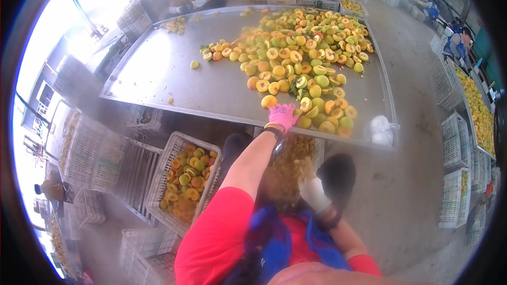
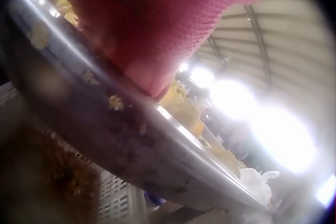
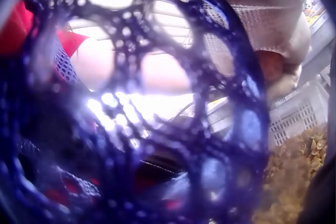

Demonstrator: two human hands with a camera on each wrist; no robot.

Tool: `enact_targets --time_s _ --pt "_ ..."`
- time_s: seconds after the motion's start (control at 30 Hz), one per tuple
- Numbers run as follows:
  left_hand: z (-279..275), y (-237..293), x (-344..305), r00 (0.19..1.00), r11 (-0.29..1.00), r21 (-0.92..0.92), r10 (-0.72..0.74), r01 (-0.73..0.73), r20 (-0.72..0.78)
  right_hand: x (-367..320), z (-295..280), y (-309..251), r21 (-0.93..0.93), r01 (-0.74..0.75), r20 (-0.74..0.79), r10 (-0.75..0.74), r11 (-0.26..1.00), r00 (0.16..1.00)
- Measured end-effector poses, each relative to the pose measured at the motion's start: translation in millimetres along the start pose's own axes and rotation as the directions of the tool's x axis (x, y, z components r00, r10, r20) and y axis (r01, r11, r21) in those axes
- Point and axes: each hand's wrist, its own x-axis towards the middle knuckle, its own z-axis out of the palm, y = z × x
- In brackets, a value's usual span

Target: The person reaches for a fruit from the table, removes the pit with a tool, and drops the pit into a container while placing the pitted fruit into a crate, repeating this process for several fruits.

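My left hand (image 1: 282, 117), in a pink glove, reaches over the near edge of a steel table (image 1: 174, 87), its fingers at the nearest fruit halves. An orange fruit half (image 1: 269, 101) lies right at the fingertips. The left wrist view has the pink glove (image 2: 152, 24) low at the rim. A large heap of halved yellow-green fruit (image 1: 285, 55) spreads beyond. My right hand (image 1: 312, 190), in a white glove, hovers blurred over a crate of brownish-yellow pieces (image 1: 288, 161) between my knees. A brownish patch (image 3: 271, 66) shows beside the white glove (image 3: 262, 19); I cannot tell whether it is held.
A crate of halved fruit (image 1: 187, 179) stands at my left knee. A white plastic bundle (image 1: 381, 131) sits at the table's right corner. Stacked crates (image 1: 455, 142) and another worker (image 1: 458, 45) are at right. Blue mesh (image 3: 126, 129) covers much of the right wrist view.
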Motion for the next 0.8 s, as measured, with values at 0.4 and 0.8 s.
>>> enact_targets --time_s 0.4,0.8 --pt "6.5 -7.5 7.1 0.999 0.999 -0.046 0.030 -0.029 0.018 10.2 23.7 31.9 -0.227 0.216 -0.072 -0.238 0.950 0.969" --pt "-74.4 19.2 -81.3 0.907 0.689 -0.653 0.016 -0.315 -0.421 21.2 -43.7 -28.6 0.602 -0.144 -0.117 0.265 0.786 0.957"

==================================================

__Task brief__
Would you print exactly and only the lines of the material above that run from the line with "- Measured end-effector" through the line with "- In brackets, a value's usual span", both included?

__Task response__
- Measured end-effector poses, each relative to the pose measured at the motion's start: translation in millimetres along the start pose's own axes and rotation as the directions of the tool's x axis (x, y, z components r00, r10, r20) and y axis (r01, r11, r21) in those axes
- Point and axes: each hand's wrist, its own x-axis towards the middle knuckle, its own z-axis out of the palm, y = z × x
- In brackets, a value's usual span

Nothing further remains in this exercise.